Mit der Elektrifizierung verschwanden die alten Dampfloks: Nummer 5, «G. Thommen», wurde im Depot Waldenburg als Reserve remisiert und später als Freilichtdenkmal beim Bahnhof Liestal installiert. Die Schwesterlok mit der Nummer 6, «Waldenburg», gelangte ins Verkehrshaus in Luzern und die Loks mit den Nummern 4 und 7 wurden verschrottet.
Wechsel auf Meterspur
Per Juni 2016 fusionierte die Waldenburgerbahn mit der ebenfalls mehrheitlich dem Kanton Baselland gehörenden Baselland Transport AG (BLT).

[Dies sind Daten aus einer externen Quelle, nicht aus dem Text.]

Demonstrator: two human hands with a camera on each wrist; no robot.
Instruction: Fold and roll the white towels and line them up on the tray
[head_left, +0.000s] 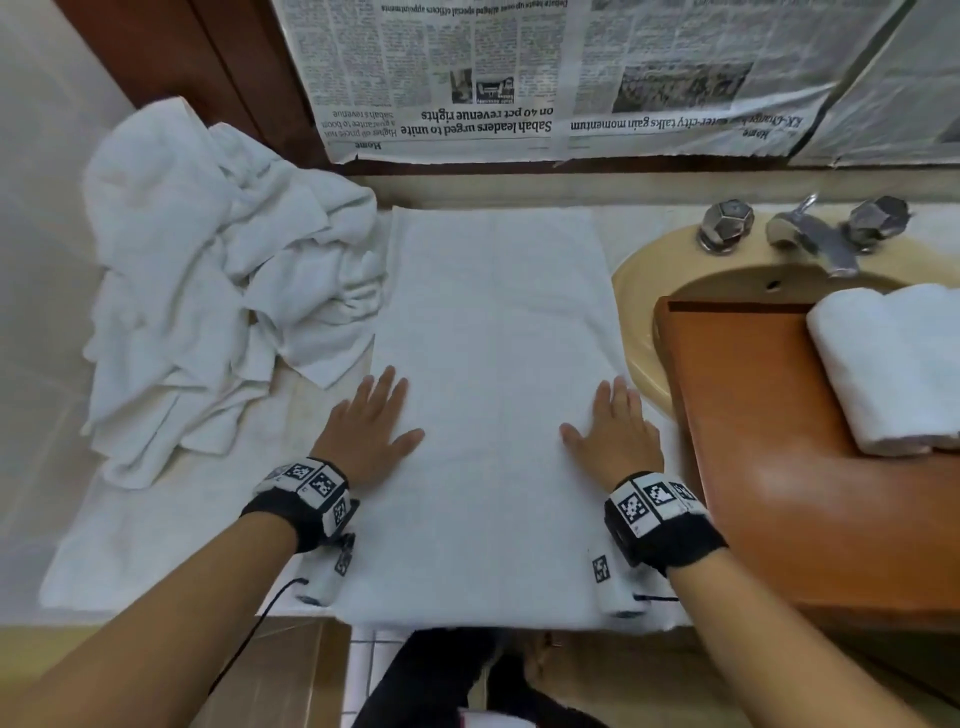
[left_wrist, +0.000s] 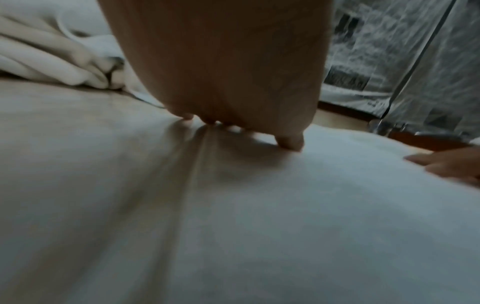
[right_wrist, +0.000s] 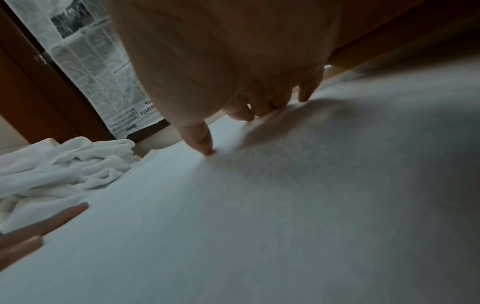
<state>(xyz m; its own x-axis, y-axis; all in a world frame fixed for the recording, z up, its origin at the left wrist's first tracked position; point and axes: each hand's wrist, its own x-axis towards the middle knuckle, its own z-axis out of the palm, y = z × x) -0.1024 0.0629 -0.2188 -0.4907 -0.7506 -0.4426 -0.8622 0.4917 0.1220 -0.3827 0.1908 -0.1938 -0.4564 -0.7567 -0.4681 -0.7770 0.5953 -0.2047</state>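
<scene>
A folded white towel (head_left: 493, 395) is pressed flat between the left hand (head_left: 371, 428) and right hand (head_left: 615, 434), fingers straight, nothing gripped; rolling judged next, toward the tray (head_left: 753, 441) right of the grip.

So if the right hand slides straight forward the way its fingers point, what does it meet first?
Probably only more of the flat towel; the right hand points along its right edge, with the sink rim just beside.

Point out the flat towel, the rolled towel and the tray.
flat towel (head_left: 493, 322): head view, bare middle of the cloth between the two hands.
rolled towel (head_left: 893, 364): head view, top of the roll lying on the tray.
tray (head_left: 753, 415): head view, bare wooden surface left of the roll.
</scene>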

Im Hinblick auf die Erneuerung des Rollmaterials wurde bereits vor der Fusion über den Wechsel der Spurweite auf einen Meter diskutiert. Nach langwierigen Debatten beschloss der Landrat schliesslich am 17. Dezember 2015, mit 57 zu 20 Stimmen bei einer Enthaltung, die Umspurung auf 100 Zentimeter und führte damit die Waldenburgerbahn nach der Elektrifizierung an den zweiten Wendepunkt ihrer Geschichte.
Der Landratsentscheid bedeutete die Abkehr von der 75-Zentimeter-Spurbreite, die schweizweit als Kuriosum galt, und ebenso das Ende der beliebten Nostalgiefahrten mit der altehrwürdigen Dampflokomotive WB5, «Gedeon Thommen», und den alten Personenwagen. Mit dem Eintreffen des letzten fahrplanmässigen Zuges in Waldenburg am 6. April 2021 endete der Betrieb der Waldenburgerbahn auf der 750-Millimeter-Spur nach gut 140 Jahren.